• YOUR ASSIGNMENT
For the data below, restate word for word only the lines from the line containing "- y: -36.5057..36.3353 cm" through the line containing "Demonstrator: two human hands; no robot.", both ends included.

[INFORMATION SUPPLIED Boundary: Start]

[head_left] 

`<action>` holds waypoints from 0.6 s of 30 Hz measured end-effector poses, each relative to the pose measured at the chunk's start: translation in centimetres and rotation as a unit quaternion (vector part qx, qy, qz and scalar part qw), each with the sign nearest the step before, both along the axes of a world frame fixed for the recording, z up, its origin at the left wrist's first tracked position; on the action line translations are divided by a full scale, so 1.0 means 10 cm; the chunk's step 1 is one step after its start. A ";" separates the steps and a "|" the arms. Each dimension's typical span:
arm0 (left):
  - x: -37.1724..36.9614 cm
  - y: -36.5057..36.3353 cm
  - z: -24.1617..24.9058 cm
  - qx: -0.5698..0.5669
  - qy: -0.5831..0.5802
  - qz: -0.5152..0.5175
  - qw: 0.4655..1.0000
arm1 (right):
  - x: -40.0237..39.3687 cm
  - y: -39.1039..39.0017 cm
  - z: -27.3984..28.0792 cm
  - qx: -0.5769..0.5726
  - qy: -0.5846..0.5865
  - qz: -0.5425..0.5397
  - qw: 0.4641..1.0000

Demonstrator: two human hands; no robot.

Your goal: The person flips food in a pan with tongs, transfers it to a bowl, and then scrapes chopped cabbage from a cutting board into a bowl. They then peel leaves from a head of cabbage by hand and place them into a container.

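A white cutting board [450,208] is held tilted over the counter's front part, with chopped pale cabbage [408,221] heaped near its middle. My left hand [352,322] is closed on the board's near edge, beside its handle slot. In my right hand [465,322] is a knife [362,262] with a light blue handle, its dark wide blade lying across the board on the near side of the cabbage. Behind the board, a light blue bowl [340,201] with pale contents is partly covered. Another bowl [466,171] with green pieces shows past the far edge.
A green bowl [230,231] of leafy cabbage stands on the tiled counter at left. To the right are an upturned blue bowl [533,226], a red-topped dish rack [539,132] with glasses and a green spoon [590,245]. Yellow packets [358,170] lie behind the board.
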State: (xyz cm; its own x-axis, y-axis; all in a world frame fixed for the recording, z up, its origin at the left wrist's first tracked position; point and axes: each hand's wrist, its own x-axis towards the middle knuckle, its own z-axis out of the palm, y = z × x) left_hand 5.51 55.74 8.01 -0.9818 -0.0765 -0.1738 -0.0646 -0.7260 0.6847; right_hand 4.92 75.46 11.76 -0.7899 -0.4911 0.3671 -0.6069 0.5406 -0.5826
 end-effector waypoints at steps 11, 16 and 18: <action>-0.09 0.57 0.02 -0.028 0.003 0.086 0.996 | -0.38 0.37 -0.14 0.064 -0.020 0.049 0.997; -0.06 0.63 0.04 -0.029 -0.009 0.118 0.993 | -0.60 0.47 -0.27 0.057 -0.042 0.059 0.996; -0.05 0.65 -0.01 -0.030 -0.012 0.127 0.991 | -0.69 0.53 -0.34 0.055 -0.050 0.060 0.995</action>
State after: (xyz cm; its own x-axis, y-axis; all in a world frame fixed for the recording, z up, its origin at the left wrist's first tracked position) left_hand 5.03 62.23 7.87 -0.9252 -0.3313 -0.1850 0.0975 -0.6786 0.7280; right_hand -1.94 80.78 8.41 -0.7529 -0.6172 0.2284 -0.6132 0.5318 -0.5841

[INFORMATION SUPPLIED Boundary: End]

• RESPONSE
  - y: -36.5057..36.3353 cm
  - z: -24.1617..24.9058 cm
  - qx: -0.5698..0.5669
  - qy: -0.5831..0.5802
  - qz: -0.5152..0.5175
  - qw: 0.4655..1.0000
arm1 (right):
  - x: -40.0237..39.3687 cm
  - y: -39.1039..39.0017 cm
  - z: -27.3984..28.0792 cm
  - qx: -0.5769..0.5726
  - qy: -0.5846..0.5865
  - qz: -0.5425..0.5397
  - qw: 0.4641..1.0000

Demonstrator: two human hands; no robot.

Exercise complete, with nothing further to add.